Dr Helen Minnis is also based in Child Psychiatry at Yorkhill. The underlying theme of the whole evening was the importance of the first year of life and Dr Minnis started by pointing out the extent to which brain development takes place during that year and can therefore be susceptible to damage. Three identified mechanisms of this are simple delay in normal development, change in susceptibility to stress (particularly gluco-corticoid receptors), and influences on new neuronal development. This can affect different parts of the brain – thus for example the corpus callosum which probably has a role in integrating logical activity in the left hemisphere with perception and intuition on the right. Measurements of cortisol levels can be used as a marker of HPA axis activity. Studies have shown that the normal diurnal variation was lost in Romanian orphanage children and in maltreated children – with cortisol levels particularly suppressed in the latter. Intervention with improved individual child care during the first year reversed this biochemical pattern. It is thought that care and support which eases times of distress is particularly important. The term “reactive attachment disorder” was coined to describe characteristics of the children who have suffered this pattern of neglect. Some of these children are inhibited in all relationships. Others showed disinhibition in reaction to strangers, becoming over-friendly. Work currently underway in Glasgow is aimed at identifying at an early stage children at risk of this type of neglect and attempting close intervention through the usual agencies such as health visiting.

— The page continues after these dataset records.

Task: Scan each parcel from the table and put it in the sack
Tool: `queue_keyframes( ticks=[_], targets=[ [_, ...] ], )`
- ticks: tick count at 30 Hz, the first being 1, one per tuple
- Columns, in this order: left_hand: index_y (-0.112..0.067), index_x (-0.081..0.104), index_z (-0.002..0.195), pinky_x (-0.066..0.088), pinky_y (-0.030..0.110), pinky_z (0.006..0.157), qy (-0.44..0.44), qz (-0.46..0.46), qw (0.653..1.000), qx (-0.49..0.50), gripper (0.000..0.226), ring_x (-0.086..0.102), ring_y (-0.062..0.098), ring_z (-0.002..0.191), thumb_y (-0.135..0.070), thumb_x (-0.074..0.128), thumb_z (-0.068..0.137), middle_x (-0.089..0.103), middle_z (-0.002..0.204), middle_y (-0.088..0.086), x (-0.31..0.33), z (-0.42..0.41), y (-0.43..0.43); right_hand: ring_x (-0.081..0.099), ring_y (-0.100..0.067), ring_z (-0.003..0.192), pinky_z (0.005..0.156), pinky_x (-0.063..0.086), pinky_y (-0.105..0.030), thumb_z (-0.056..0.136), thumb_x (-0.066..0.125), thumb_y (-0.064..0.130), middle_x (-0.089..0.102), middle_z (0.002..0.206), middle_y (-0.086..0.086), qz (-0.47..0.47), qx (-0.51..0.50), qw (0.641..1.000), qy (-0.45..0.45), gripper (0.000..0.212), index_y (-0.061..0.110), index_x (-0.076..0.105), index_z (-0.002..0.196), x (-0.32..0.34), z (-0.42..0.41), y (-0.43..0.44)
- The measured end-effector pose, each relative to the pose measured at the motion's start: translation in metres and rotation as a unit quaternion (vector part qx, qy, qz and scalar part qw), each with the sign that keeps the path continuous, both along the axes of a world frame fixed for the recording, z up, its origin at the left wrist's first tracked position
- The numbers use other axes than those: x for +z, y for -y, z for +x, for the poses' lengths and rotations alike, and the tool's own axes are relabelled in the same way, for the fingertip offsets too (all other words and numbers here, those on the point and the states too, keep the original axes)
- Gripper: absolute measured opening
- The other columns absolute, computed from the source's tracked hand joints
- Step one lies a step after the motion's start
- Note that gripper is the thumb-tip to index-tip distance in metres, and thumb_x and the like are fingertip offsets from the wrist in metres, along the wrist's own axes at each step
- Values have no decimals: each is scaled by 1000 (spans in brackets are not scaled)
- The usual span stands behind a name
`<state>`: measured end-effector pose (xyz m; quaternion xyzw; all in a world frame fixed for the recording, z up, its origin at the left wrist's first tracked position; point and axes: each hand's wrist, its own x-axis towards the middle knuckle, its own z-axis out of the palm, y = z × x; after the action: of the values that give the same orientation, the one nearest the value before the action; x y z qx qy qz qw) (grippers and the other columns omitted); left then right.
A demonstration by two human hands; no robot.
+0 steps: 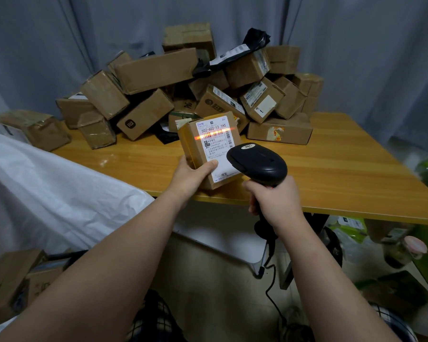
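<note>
Left hand (192, 177) grips the parcel (209, 149) by its near corner, label tilted up so the code faces the beam; right hand (273, 199) clenches the scanner (258, 164) handle, red line across the barcode; behind, more boxes (183, 90) heaped on the table (344, 174); the white sack (47, 191) waits at left.
</note>
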<state>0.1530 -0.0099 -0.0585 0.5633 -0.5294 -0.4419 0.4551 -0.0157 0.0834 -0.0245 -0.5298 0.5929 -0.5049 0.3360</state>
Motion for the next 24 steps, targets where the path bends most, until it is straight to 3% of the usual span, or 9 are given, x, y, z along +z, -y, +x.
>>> queue_keyframes(
  ticks=[7,14,20,24],
  targets=[
    [-22,31,145,43,39,102,19,8,999,27,79,51,22,126,-44,72,81,51,140,-1,15,13,12,51,-22,38,46,44,-28,80,66,9,53,48,-11,40,23,999,-1,21,5,60,60,30,0,23],
    [-20,28,146,42,39,103,31,-6,999,18,82,48,24,128,-37,75,81,46,144,4,20,11,13,49,-21,38,45,44,-26,80,65,10,52,47,-7,52,58,996,52,13,-3,66,79,52,2,23],
    [-21,27,146,42,42,105,33,0,999,20,84,48,25,128,-39,75,80,46,144,4,18,11,12,48,-22,37,44,42,-26,79,66,11,52,46,-8,44,47,996,57,16,0,63,68,41,3,18],
    [-20,25,148,43,36,101,17,-2,1000,21,87,50,23,126,-40,75,80,49,143,4,20,15,9,48,-20,38,44,41,-26,83,67,10,52,47,-7,11,60,996,68,21,4,60,65,32,5,15]
  ],
)
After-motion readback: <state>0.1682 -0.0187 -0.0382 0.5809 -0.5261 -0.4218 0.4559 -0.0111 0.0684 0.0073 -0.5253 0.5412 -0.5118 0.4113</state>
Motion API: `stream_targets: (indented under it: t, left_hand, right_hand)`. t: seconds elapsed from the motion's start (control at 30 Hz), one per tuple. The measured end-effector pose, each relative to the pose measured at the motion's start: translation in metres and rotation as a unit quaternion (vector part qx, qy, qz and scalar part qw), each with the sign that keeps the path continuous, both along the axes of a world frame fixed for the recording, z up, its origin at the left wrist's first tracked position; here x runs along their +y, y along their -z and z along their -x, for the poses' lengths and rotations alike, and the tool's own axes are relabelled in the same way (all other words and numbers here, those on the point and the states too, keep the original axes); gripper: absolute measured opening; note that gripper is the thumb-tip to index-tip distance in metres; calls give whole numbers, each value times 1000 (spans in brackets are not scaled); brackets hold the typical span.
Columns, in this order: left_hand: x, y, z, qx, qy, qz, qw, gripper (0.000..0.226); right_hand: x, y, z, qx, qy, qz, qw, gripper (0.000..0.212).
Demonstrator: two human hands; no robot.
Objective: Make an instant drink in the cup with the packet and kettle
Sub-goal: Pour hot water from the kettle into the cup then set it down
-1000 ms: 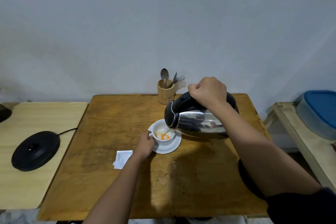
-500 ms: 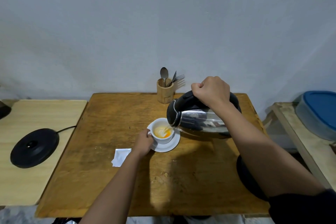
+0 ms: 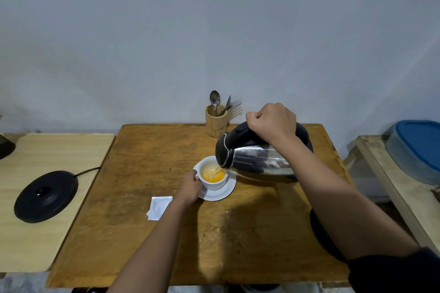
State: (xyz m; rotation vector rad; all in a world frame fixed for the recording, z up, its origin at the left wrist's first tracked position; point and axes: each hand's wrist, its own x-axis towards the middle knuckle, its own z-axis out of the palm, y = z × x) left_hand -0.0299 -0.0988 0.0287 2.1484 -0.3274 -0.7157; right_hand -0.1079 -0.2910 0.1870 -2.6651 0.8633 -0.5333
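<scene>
A white cup (image 3: 215, 184) stands on a white saucer (image 3: 226, 192) in the middle of the brown wooden table (image 3: 142, 221). Orange, foamy liquid fills the cup's lower part. My left hand (image 3: 189, 187) grips the cup at its left side, by the handle. My right hand (image 3: 273, 122) is closed around the black handle of a steel kettle (image 3: 259, 159), which is tilted left with its spout over the cup; a thin stream falls into the drink. The white packet (image 3: 159, 207) lies flat on the table, left of my left forearm.
A wooden holder (image 3: 215, 123) with a spoon and forks stands at the table's back edge. The black kettle base (image 3: 46, 196) with its cord sits on a pale side table on the left. A blue-lidded container (image 3: 415, 147) rests on a bench at right.
The orange liquid in the cup has risen and spread as the pouring goes on. The kettle and both hands stay in nearly the same place.
</scene>
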Motion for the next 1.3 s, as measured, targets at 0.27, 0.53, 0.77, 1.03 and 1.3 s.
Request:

Dr Kerry Milligan’s background is in General Practice but particularly working with homeless and at risk families and in the area of child protection. Recent publicity over cases such as Victoria Climbie and Baby P have made this a difficult area of work with heavy workloads for staff, exacerbated by recruitment problems. Inevitably most of the attention in child protection work is directed at these high profile or crisis situations. Reporting on child protection is dominated by disasters or examples of bad practice. There has been a gradual increase in child protection registrations, particularly in relation to emotional abuse and physical neglect. Against this background there is a need for much more attention to the more general area of child protection. Risk factors can be identified – families where there is substance abuse, homelessness or poverty, young carers, asylum seekers. Early signs of behavioural disturbance are often present, both before and at school age. These can be picked up particularly if there is regular contact with families. Dr Milligan quoted an individual case report from 1945 which illustrated how little change there may have been in the problems and issues of child protection. However the opportunity is there through early identification and intervention with at risk families to improve outcomes.

Following a period of discussion Dr Kennedy Roberts thanked the speakers for their contributions to a small but clearly interested audience.